In the entries below, find the line with "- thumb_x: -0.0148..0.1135" and the line with "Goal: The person". Print those two and everything between them exactly, and nothing else.

*SOURCE MATERIAL*.
::::

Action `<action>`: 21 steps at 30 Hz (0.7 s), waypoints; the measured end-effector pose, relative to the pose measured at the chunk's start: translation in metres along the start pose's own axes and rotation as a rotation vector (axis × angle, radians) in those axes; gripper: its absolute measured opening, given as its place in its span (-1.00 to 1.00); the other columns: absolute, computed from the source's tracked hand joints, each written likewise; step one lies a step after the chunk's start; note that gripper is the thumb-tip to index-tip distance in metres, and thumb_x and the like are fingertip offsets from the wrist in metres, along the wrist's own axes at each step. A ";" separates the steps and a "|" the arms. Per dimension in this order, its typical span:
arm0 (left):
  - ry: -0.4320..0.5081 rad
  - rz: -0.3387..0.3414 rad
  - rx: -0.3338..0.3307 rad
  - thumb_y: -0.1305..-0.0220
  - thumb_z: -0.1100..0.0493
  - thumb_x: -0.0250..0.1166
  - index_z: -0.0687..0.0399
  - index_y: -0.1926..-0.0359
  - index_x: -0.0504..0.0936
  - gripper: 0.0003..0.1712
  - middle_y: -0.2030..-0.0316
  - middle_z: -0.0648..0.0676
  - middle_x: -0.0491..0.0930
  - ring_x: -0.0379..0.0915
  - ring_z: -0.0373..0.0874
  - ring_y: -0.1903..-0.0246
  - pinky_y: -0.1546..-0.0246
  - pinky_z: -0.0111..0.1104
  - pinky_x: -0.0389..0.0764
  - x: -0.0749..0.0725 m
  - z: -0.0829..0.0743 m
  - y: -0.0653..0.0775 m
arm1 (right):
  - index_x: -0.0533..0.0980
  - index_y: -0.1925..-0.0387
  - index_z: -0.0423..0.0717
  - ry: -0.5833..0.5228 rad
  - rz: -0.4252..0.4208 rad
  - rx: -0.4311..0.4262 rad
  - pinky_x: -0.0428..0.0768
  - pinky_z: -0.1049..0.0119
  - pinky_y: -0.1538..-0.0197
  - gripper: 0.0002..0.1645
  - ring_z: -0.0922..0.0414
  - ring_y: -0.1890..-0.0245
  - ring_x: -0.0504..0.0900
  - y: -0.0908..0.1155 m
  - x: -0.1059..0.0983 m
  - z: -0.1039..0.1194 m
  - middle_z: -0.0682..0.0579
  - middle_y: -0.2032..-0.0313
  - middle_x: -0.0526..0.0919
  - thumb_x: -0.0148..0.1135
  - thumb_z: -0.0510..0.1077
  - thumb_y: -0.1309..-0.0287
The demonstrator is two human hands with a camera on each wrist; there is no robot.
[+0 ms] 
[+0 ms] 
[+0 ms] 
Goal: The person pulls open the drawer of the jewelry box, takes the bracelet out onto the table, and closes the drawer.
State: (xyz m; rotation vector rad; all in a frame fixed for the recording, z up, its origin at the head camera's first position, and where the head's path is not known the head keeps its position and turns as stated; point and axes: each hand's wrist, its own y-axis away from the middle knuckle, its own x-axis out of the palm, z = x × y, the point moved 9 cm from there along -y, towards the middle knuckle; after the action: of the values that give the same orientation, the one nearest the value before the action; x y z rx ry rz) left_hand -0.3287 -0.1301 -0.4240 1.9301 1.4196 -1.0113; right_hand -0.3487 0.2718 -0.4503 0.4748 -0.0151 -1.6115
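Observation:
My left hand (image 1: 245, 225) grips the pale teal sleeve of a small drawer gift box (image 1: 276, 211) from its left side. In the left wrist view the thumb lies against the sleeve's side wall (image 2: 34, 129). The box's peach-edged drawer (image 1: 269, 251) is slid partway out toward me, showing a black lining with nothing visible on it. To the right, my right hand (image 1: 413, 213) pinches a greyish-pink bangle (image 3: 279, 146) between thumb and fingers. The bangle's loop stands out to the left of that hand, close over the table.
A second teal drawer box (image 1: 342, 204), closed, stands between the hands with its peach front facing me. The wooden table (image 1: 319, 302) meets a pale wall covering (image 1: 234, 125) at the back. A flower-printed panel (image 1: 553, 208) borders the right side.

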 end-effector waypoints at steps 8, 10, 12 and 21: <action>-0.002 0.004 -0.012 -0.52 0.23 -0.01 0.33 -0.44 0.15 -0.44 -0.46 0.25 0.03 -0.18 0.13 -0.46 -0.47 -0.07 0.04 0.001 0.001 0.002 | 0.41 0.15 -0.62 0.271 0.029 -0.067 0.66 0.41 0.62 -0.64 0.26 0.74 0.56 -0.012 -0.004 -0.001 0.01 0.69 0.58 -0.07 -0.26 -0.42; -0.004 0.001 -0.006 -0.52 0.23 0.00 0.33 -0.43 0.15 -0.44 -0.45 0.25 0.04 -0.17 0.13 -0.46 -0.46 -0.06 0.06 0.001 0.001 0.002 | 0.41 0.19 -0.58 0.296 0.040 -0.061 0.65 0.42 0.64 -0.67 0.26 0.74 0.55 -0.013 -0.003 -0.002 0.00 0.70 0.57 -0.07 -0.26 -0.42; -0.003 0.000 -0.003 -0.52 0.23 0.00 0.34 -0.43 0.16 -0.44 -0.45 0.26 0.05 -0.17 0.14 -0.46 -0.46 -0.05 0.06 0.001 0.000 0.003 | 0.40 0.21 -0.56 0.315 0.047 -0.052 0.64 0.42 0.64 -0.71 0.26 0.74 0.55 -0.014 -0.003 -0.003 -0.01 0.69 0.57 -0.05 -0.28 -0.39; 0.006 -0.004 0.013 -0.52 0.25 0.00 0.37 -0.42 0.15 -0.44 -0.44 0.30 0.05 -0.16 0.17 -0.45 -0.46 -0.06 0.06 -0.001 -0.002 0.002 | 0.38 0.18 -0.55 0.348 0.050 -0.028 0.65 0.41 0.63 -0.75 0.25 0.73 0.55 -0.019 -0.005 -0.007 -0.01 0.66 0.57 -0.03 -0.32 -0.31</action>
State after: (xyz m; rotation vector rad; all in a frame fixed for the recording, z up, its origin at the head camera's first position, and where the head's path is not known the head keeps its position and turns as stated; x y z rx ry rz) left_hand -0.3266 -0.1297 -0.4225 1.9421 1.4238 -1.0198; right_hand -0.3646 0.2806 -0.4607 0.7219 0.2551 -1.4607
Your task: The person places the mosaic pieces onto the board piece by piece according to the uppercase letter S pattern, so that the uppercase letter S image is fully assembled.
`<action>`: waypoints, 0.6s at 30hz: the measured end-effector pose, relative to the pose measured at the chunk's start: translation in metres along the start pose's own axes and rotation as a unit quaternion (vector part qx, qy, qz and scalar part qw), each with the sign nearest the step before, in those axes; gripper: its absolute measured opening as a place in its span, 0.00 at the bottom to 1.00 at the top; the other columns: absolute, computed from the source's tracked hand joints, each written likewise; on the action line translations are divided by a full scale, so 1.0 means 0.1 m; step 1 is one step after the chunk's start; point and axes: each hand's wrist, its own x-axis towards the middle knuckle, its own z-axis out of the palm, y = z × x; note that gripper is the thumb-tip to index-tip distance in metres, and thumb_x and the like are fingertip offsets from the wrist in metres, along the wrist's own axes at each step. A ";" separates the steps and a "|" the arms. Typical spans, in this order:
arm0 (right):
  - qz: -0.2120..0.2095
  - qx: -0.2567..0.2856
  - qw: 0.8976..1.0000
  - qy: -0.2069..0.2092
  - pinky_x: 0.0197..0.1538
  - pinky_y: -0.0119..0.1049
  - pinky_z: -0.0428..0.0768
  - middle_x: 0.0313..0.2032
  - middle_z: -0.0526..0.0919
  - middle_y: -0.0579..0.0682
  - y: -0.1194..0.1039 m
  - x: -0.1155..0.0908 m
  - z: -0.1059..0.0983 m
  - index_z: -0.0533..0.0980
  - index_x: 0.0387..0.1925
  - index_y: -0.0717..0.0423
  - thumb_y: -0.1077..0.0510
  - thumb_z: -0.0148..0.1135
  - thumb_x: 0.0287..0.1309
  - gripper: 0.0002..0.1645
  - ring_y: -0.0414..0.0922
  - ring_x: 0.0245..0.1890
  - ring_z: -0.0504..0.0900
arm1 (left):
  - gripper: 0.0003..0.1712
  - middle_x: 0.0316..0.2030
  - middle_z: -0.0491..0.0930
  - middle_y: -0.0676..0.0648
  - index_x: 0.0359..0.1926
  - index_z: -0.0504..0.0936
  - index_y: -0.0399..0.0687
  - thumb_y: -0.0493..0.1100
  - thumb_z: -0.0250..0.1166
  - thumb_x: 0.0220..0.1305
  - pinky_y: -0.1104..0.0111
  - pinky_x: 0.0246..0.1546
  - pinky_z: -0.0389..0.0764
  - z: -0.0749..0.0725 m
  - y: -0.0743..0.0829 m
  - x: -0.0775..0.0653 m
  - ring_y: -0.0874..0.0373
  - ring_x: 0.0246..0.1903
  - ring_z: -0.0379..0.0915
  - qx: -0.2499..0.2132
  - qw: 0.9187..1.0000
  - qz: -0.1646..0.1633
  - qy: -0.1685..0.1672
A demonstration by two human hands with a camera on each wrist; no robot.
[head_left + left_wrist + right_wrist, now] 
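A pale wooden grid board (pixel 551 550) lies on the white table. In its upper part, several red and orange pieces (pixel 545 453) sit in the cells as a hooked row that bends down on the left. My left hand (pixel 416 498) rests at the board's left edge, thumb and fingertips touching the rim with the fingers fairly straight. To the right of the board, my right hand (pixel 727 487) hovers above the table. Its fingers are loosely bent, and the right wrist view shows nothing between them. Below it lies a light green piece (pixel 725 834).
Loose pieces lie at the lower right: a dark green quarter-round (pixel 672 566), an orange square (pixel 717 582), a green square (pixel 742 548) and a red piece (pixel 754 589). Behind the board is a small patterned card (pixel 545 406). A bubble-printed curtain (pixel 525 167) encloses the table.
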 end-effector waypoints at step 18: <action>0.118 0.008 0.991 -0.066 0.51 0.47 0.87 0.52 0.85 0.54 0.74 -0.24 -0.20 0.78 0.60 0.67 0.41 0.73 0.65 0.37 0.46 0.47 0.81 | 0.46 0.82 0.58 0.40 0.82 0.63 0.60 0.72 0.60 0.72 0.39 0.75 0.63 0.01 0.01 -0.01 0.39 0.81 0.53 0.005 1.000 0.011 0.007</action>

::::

*REPLY TO THE EXERCISE*.
  - thumb_x: -0.0148..0.1135
  - thumb_z: -0.0510..0.1077
  - thumb_y: -0.1309..-0.0287
The demonstrator is two human hands with a camera on each wrist; there is no robot.
[+0 ms] 
[+0 ms] 
[+0 ms] 
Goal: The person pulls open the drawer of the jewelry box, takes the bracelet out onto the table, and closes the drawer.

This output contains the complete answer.